What? A lot of the hard part isn't the model, and especially in a world where be...

manca · on Aug 17, 2022

I agree with this. From my experience most of the data scientists I have worked with didn't exit the world of Jupyter notebooks. For them, code management, CI/CD, dev/stage/prod separation, etc. is a world of its own that they are not very comfortable with. Heck, they even used Sagemaker to create git repo for their Jupyter notebooks.

It doesn't mean that there aren't data scientists who have some engineering experience as well, but this seems to be rare. For that reason, getting those ML models that they painstakingly build to where they'll generate some real value is super hard. They just don't know where to start. Working across multiple teams and multiple functions is very challenging and it often creates friction. Therefore, creating tools and systems that will enable those data scientists to see the actual value of their labor is paramount.

That's why we're seeing a huge resurgence of so called MLOps tools and platforms that aim to solve all or some of the problems of the entire stack. We are very very early in this journey, but I believe 2020's will be for ML and AI what 2010's were for the cloud and data, ie. new Snowflakes and Databricks but for the actual ML apps. It's exciting.

i_love_music · on Aug 16, 2022

Definitely agree with your first two paragraphs, but am confused by the pay paths. Can you expand on what the paths mean?

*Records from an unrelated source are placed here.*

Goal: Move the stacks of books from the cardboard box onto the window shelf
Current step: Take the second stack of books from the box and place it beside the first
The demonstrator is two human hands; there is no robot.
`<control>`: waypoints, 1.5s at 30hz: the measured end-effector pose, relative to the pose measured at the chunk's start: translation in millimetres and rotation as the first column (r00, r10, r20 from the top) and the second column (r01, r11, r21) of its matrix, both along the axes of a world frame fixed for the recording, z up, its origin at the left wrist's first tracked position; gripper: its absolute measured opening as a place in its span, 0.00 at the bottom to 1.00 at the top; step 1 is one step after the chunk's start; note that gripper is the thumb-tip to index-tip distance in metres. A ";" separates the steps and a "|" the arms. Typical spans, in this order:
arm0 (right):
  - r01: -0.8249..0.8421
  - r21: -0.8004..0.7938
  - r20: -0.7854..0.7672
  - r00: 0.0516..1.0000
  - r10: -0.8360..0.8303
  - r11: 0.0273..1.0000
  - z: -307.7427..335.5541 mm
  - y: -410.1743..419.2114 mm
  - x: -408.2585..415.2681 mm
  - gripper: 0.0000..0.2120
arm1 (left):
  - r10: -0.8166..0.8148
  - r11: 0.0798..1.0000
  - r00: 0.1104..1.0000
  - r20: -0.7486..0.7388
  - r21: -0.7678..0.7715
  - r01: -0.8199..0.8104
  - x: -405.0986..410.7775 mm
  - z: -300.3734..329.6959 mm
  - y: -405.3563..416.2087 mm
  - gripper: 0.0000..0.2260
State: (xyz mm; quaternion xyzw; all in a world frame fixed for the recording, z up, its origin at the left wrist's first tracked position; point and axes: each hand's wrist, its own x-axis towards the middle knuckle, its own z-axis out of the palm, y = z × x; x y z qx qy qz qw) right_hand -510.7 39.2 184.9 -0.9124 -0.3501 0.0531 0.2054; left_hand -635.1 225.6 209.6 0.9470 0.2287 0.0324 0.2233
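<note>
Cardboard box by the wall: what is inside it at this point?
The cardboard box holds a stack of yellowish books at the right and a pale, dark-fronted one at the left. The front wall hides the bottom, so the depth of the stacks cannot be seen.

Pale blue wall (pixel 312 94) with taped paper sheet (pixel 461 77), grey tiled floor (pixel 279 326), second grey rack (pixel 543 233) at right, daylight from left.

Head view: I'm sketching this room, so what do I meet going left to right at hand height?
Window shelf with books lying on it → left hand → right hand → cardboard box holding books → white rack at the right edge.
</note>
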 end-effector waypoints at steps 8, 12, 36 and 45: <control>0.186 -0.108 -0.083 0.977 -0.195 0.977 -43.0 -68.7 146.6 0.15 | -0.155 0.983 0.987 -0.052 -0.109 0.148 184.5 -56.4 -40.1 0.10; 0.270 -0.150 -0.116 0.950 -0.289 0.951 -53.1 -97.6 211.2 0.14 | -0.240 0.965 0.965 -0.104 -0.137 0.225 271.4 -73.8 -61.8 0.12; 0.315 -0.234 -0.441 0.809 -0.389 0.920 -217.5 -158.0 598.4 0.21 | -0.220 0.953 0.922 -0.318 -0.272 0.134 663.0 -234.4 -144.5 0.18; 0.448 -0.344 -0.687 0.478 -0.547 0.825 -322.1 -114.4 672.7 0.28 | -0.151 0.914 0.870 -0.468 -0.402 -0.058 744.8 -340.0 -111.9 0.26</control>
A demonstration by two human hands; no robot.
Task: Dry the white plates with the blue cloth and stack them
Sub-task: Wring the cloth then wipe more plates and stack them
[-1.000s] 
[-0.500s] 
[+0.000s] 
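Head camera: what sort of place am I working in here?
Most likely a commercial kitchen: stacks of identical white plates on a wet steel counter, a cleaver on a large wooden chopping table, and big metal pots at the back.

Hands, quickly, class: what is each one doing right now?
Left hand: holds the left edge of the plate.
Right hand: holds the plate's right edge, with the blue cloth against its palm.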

lmeyerov · on Aug 17, 2022

It's useful to work backwards from the knowledge a DS needs to be worth their weight. Imagine a small team of $400K/yr DS + $400K/yr DE + ... and whatever hw/sw . So say a $2-3M/yr project driving $3M+ of new growing revenue or $6-12M of annual savings. At bigger companies, even more magnitudes & pressure :)

The DS will likely:

- be close to the business case & business stakeholders to ask questions a normal lead can't

- know the relevant math + ML algorithms, and build up specializations pairing DS niches ("time series forecasting") with industry niches ("supply chains in manufacturing")

- enough engineering & performance understanding to work with a DE on going from small data sets to big ones

- have an intuitive feel for all of the above - how data/usecases/etc. go right/wrong

That's a lot!!

One path is jumping in as a low-paid intern or new grad and doing your time. But a pivot is different, esp. to get paid along the way. Most CS grads had little math ("intros to stats, combinatorics, & algs; dropped linear algebra"), weak ML ("did algs; intro to ML only covered kmeans & bayes; tried running a BERT model on some data"), and little intuition for how ML typically goes wrong ("what's class imbalance?"). So if they do get hired directly as a mid-level DS, it's probably on a team of the blind-leading-the-blind. Oops.

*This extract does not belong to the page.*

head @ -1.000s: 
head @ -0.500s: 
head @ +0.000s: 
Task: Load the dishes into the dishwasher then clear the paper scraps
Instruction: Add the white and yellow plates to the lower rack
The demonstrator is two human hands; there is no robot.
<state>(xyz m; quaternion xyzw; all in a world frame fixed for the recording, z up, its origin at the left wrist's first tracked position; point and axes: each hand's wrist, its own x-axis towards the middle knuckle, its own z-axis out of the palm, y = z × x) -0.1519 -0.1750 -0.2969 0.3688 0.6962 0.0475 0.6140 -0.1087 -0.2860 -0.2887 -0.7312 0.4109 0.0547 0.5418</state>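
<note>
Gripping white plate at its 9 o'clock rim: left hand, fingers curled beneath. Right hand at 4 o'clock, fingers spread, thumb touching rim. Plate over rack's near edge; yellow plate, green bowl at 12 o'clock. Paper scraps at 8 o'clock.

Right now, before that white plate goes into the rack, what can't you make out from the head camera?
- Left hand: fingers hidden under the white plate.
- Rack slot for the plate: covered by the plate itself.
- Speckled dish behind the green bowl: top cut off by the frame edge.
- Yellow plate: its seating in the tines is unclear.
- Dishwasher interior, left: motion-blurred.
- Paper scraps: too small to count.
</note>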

BUT SQL/Spark/K8S/pandas/regex are real skills. Doing the data engineering, ML operations, etc., around making an ML pipeline more than a fanciful notebook that wouldn't last a minute in production is real work. That stuff does pay well, and by working with the ML folks, you'd naturally get pulled into the ML tasks as well. DS write all sorts of bugs that surface as production evolves and the full team works together on, and new features that needs a team to make real. So taking a job that mixes engineering specialties with ML specialties is a smoother pivot path for the typical CS backgrounds I've seen. Over time, drift to more ML-y aspects of the projects happening until you can do the full hop. (Nit: That won't teach the math & deeper intuition, so I'd still do courses + projects on the side.)

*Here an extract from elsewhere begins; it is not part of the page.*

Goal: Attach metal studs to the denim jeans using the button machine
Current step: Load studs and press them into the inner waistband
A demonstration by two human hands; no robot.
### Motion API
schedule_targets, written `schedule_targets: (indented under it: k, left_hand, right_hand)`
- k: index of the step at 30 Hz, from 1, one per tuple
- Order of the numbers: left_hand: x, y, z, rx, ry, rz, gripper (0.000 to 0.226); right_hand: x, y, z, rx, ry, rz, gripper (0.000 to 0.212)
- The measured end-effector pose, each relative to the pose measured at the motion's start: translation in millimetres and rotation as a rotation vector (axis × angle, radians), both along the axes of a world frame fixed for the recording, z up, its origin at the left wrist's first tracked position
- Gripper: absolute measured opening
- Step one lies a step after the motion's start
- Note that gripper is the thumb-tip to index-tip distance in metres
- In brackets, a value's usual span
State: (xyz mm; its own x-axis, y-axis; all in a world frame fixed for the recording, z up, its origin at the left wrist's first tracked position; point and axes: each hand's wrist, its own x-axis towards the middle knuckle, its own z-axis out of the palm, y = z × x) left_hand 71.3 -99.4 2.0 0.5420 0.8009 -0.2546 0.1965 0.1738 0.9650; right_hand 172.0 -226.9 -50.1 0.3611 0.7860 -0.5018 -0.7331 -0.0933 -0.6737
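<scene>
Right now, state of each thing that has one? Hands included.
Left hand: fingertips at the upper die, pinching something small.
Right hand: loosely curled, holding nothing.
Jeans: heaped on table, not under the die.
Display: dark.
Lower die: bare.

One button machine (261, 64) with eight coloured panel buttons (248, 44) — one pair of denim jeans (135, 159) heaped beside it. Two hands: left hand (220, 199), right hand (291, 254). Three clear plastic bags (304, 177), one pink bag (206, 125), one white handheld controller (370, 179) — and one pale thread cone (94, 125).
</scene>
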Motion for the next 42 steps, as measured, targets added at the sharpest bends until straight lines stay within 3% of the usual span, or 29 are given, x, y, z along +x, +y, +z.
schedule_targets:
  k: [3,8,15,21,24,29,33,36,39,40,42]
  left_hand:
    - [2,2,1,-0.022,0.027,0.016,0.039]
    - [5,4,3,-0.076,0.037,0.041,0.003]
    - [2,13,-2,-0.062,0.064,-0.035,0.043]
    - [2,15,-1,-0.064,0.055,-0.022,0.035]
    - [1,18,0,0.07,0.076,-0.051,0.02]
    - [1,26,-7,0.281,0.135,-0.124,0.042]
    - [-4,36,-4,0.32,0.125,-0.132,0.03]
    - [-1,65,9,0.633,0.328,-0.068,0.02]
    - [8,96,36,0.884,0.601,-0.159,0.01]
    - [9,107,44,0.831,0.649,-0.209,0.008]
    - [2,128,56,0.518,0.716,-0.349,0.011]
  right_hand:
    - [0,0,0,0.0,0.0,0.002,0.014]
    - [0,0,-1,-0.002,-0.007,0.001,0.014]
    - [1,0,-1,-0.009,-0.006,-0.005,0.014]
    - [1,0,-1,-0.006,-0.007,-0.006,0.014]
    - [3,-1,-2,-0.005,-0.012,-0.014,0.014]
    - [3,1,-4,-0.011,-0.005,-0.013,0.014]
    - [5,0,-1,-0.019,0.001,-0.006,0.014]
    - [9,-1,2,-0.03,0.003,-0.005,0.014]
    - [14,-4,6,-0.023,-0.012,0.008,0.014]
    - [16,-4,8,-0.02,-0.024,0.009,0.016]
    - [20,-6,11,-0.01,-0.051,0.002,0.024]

vasili111 · on Aug 17, 2022

In general, does the DE have higher salary than DS?

Am I understood correctly that there is much more demand for DE than for DS?

lmeyerov · on Aug 18, 2022

I wish I had real numbers. So instinct from what I've seen:

- a data analyst role rebranded as a DS role will be lower paid than a DE role, maybe 50% diff

- an actual DS role is probably higher paid than a DE role, but really depends on the job+co

- a great DS role and a great DE role are both super well compensated. Though maybe again DS higher than DE in most just b/c ability to more directly drive $. Unless something like an infra company, the DS will be inherently closer to the business & outcomes. ("I did this clever thing that netted 2% revenue spike that adds up to $40M/yr in new revenue, what did you do?")

data_maan · on Aug 16, 2022

NeurIPS paper, not neuroips paper

lmeyerov · on Aug 17, 2022

still not used to the new name ;-)